Malgré le renforcement des dispositifs de surveillance et l’introduction de moyens technologiques avancés pour sécuriser les examens du baccalauréat, des cas de fraude continuent d’être enregistrés à travers le pays.
Toutefois, les autorités judiciaires affichent une ligne claire et ferme : aucune tolérance ne sera accordée aux fraudeurs, avec des sanctions lourdes systématiquement appliquées.
Dans la wilaya d’Alger (Chéraga), deux individus ont été condamnés à quatre ans de prison ferme et à une amende de 200 000 dinars pour fraude au baccalauréat.
Selon un communiqué du parquet de la République près le tribunal de Chéraga, «en application des dispositions de l’article 19 du Code de procédure pénale», une affaire de fraude au baccalauréat a été enregistrée le 7 juin 2026 après saisine des services de la Gendarmerie nationale de Belle Vue.
L’enquête a révélé qu’un candidat libre, surpris en flagrant délit par une enseignante surveillante dans un centre d’examen à Aïn Benian, utilisait son téléphone portable pour photographier les sujets de l’épreuve.
Ces derniers étaient ensuite transmis à sa sœur via l’application WhatsApp, laquelle recourait à une application d’intelligence artificielle pour générer les réponses avant de les renvoyer au candidat. Présentés devant le parquet le 9 juin 2026, les deux mis en cause ont été poursuivis pour diffusion et divulgation de sujets et de réponses d’examens à l’aide de moyens de communication à distance, conformément aux articles 253 bis 6 et 253 bis 7 du Code pénal.
Toujours selon le même communiqué, ils ont été condamnés à quatre ans de prison ferme chacun, assortis d’une amende de 200 000 DA, avec mandat de dépôt à l’audience et confiscation des objets saisis.
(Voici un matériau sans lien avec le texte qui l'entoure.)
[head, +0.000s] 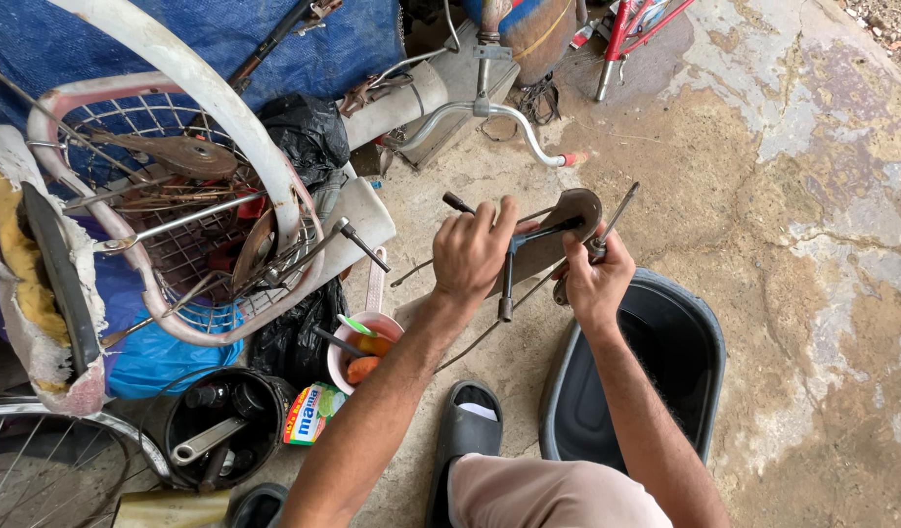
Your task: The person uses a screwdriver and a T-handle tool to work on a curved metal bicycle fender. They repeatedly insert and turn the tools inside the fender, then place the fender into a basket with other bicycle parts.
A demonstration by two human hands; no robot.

Dans une autre affaire, le parquet de la République près la cour de Laghouat indique, dans un communiqué rendu public mardi, que cinq personnes ont été impliquées dans une tentative de fraude lors de l’examen du baccalauréat.
Les mis en cause ont été surpris en train d’échanger des SMS contenant des réponses durant la première heure de l’épreuve de langue arabe. Ils ont été poursuivis pour «atteinte à l’intégrité des examens par la diffusion de sujets du baccalauréat par plusieurs personnes utilisant les moyens de communication à distance».
Les tricheurs recourent à l’IA
Toujours selon le communiqué, les suspects ont été présentés devant la justice le 8 juin selon la procédure de comparution immédiate.
Les décisions rendues ont été particulièrement sévères : certaines peines ont atteint cinq ans de prison ferme et 500.000 DA d’amende, tandis que d’autres prévenus ont écopé de 4 ans de prison ferme assortis de 400.000 DA d’amende, avec mandat de dépôt à l’audience.
À Tlemcen, un communiqué du tribunal fait état d’une troisième affaire similaire survenue le 7 juin au centre d’examen du CEM de Sidi Chaker.
Un candidat libre a été surpris en flagrant délit d’utilisation de téléphone portable durant l’épreuve. L’enquête ouverte par les services de sécurité a permis une perquisition électronique de l’appareil, révélant un enregistrement vocal entre le candidat et un complice, mettant en évidence une tentative de transmission frauduleuse de réponses.
Selon la même source, les deux mis en cause ont été poursuivis en vertu des articles 253 bis 06, 253 bis 07 et 253 bis 09 du Code pénal pour atteinte à l’intégrité des examens via des systèmes de traitement automatisé de données.
Jugés en comparution immédiate, ils ont été condamnés à quatre ans de prison ferme chacun, avec mandat de dépôt et confiscation des objets saisis.
Ces trois communiqués judiciaires convergent vers un même constat : malgré le renforcement des dispositifs de contrôle, l’installation de moyens de surveillance avancés et la mobilisation des encadreurs dans les centres d’examen, les tentatives de fraude persistent et se modernisent, notamment à travers l’usage des smartphones, des applications de messagerie instantanée et de l’intelligence artificielle.
Toutefois, les autorités judiciaires affichent une position constante et sans équivoque. Les différentes décisions rendues témoignent d’une politique de fermeté assumée : comparution immédiate, peines de prison ferme systématiques, amendes lourdes, confiscation du matériel et mandat de dépôt à l’audience.
À travers ces jugements, l’État réaffirme qu’aucune forme de fraude aux examens nationaux ne sera tolérée, et que la préservation de l’intégrité du baccalauréat demeure une priorité absolue du système éducatif et judiciaire.